“We approached the case, you remember, with an absolutely blank mind, which is always an advantage. We had formed no theories. We were simply there to observe and to draw inferences from our observations.” Sherlock Holmes, "The Adventure of The Cardboard Box"

This is intended as the first of a series of articles going through core texts for Singular Learning Theory (henceforth SLT) - "Algebraic Geometry and Statistical Learning Theory"(Watanabe, 2009) and "Mathematical Theory of Bayesian Statistics" (Watanabe 2018) both written by Sumio Watanabe. This is perhaps mainly my attempt at digesting the text not for the first time disguised as a series of lectures. The target audience I have in mind is anyone familiar with undergraduate level mathematics and is interested in theoretical / mathematical aspect of statistical learning and AI. That being said, the nature of the subject is such that it draws upon tools and concepts from a wide array of mathematical disciplines, spanning algebra to analysis. Some, like probability and statistics, are crucial in the sense that they are the objects of study. Some, like manifold theory, are only required to make sure that the mathematical objects we manipulate are well defined and cover a sufficient generality for the theory to be useful. Others, like algebraic geometry and Schwartz distribution theory, exports crucial theorems that we shall use to prove and understand the central results of SLT. Yet others, like statistical mechanics, are topics where we might find unexpected connections and possible cross-pollination. We shall introduce these topics in their own time when they come up naturally when we explore SLT. Our modest aim regarding these prerequisites is to understand them with sufficient depth to understand the proofs of various results in SLT and to at least understand their significance like why they are needed and what happen when we can't borrow from them. Of course each of them are profound fields of study in their own right, and if time and energy permit, we shall delve beyond strictly necessary to see the wonder they contain.

What do we aspire to study?
Statistical Background
Singular Models
Model Selection
MISC
References

What do we aspire to study?

Before making definitions and carving out our domain, let’s list a few informal ways we think and talk about our field of study If nothing else, it will help with triangulating what we aspire to study, where the definitions and tools we shall develop are helpful and where there are not. .

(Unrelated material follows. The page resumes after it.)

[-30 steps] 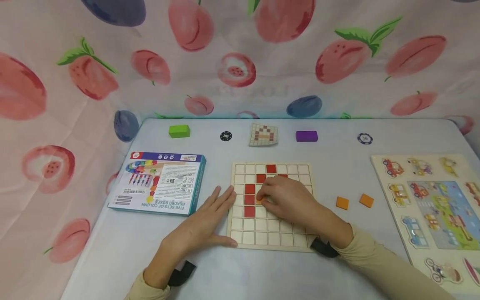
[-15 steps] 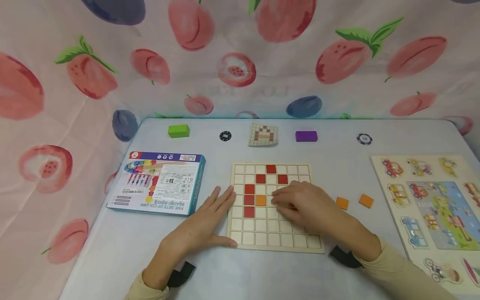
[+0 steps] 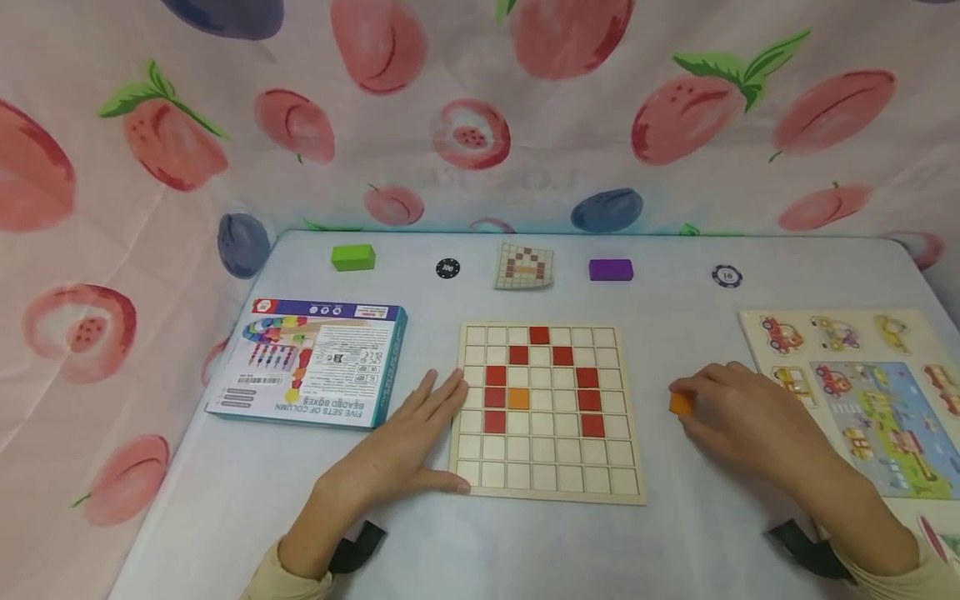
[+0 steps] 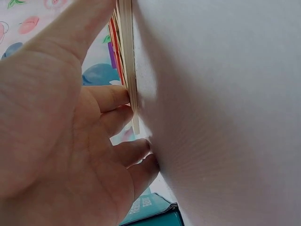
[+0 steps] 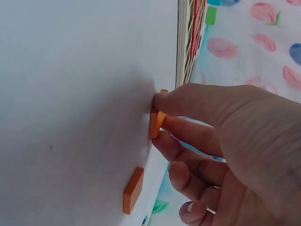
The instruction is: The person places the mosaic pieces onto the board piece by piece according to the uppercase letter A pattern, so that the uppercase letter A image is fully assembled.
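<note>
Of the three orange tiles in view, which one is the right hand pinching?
The loose orange tile just right of the grid board, pinched by the right hand. Another loose tile lies untouched beside it; the third sits in the board.

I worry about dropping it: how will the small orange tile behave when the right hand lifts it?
The orange tile looks flat, stiff and probably light. The right hand pinches its thin edges, so the grip may slip. It should not roll.

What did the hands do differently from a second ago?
The right hand left the grid board, where it had set an orange tile beside the red ones, and moved right across the table. Now it pinches a loose orange tile. The second loose orange tile lies under that hand. The left hand stayed flat against the board's left edge.
</note>
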The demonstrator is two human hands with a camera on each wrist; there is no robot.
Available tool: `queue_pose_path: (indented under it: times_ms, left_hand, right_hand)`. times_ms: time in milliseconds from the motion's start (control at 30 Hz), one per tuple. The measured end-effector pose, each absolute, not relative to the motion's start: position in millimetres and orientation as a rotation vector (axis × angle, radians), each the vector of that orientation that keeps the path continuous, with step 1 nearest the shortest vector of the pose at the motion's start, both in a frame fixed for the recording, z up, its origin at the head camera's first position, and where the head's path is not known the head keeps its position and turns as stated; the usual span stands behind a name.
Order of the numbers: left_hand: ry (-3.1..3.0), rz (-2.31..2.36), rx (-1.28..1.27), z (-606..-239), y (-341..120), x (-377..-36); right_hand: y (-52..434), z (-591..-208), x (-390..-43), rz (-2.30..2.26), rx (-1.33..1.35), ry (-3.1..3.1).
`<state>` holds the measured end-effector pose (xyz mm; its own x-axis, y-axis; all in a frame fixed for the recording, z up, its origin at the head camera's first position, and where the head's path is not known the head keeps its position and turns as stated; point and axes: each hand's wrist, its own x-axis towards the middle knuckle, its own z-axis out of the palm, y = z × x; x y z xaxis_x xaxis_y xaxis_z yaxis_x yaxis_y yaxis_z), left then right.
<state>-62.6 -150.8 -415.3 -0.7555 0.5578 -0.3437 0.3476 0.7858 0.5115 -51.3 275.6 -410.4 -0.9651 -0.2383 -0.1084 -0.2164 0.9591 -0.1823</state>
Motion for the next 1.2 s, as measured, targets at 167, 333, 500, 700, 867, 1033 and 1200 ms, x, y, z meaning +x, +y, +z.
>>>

We are studying systems that can learn from examples.
We are studying algorithms or physical devices that perceive the world and learn its patterns.
We are studying ways to reason and make decision with imperfect information and in the presence of randomness.
We are studying models of systems with randomness and how to find the best approximation for the particular part of the world under observation.
We are studying, or at least trying to study what we think is, intelligence. In particular, machine intelligence, of how machine can learn patterns and make intelligent decisions.

Examples of objects of study that falls under these aspirations.

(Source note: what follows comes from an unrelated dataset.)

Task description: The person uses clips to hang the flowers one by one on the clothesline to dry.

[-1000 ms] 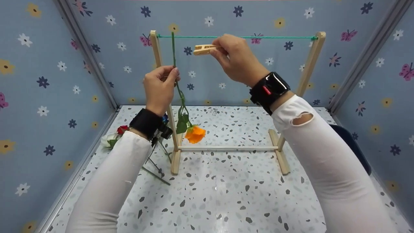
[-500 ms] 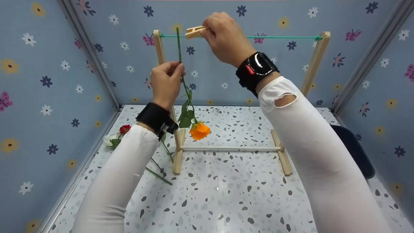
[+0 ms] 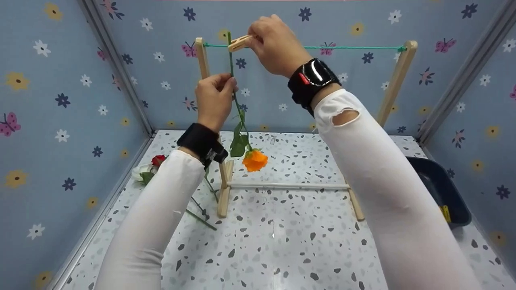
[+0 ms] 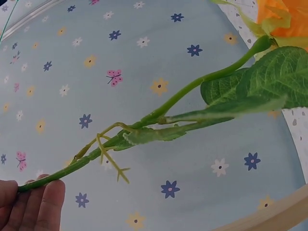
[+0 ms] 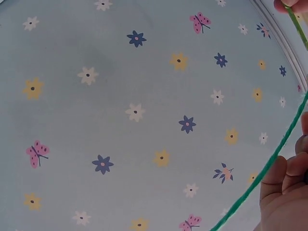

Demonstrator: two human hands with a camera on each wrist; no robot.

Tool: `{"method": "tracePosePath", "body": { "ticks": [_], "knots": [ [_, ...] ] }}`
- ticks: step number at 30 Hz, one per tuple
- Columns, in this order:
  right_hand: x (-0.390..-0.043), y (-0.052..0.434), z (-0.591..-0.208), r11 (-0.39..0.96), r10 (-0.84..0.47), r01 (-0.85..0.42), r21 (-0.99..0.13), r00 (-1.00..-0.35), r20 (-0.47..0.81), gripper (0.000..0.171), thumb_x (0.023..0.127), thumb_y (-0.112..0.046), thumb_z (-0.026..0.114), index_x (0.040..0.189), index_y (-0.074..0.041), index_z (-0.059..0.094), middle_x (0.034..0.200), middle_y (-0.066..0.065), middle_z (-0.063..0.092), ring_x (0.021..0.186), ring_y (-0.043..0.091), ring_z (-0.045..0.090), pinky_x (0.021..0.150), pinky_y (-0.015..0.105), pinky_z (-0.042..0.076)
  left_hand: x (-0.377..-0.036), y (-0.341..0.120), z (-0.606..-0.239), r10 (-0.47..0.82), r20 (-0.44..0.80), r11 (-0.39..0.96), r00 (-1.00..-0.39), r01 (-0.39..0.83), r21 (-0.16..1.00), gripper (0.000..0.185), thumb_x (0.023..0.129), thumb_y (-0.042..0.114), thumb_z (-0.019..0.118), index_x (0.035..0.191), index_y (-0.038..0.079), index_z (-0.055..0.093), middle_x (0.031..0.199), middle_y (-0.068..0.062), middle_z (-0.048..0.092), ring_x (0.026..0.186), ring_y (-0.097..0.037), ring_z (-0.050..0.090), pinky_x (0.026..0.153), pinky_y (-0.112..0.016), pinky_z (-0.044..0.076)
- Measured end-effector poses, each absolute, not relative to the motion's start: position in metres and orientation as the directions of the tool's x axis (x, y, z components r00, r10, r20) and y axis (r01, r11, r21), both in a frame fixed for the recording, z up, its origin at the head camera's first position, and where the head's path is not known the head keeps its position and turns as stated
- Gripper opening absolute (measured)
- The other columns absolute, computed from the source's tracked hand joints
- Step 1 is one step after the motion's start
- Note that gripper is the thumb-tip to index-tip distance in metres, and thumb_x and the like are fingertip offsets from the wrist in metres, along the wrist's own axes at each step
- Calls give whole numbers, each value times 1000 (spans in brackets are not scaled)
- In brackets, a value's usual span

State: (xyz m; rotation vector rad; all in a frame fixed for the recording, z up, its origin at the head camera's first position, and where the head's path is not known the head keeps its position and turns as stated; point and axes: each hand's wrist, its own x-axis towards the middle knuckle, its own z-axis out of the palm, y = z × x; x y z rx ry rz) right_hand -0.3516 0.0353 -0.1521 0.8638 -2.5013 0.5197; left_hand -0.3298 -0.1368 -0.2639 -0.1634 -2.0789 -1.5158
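My left hand point(image 3: 215, 98) pinches the green stem point(image 3: 233, 76) of an orange rose point(image 3: 254, 160) that hangs head down against the green string point(image 3: 354, 48) of a wooden rack point(image 3: 397, 80). The stem's top reaches the string near the left post. My right hand point(image 3: 274, 44) holds a wooden clothespin point(image 3: 238, 42) at the stem and string. The left wrist view shows my left fingers point(image 4: 33, 207) on the stem point(image 4: 159, 113), with leaves and orange petals point(image 4: 284, 19). The string point(image 5: 269, 166) crosses the right wrist view beside my right fingers point(image 5: 284, 192).
A red rose point(image 3: 158, 160) and a white one point(image 3: 139, 172) lie on the speckled table point(image 3: 282, 249) at the left, stems running toward the rack's foot. A dark blue bin point(image 3: 441, 193) sits at the right edge. Flower-patterned walls enclose three sides.
My right hand has carried the clothespin up and left to the string and stem top. The left hand has lifted the rose slightly higher.
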Motion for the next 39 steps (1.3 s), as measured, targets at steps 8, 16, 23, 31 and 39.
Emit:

A device that implement the calculation $\sum_{i = 1}^6 f(i)/6$ can make decision on whether a given payout $f$ of a game using a six-sided dice is worth playing.
Perhaps a better, more intelligent, device / machine would actually uses observations on 10000 dice throw and implement $\sum_{i = 1}^6 f(i) \frac{\mathrm{freq}(i)}{10000}$ instead.
A statistician can use a sample of human height measurements $\set{h_1, \dots, h_n}$ and estimate the distribution of heights of comparable human population, or to make a good guess on the probability that a child would grow to be taller than 150cm.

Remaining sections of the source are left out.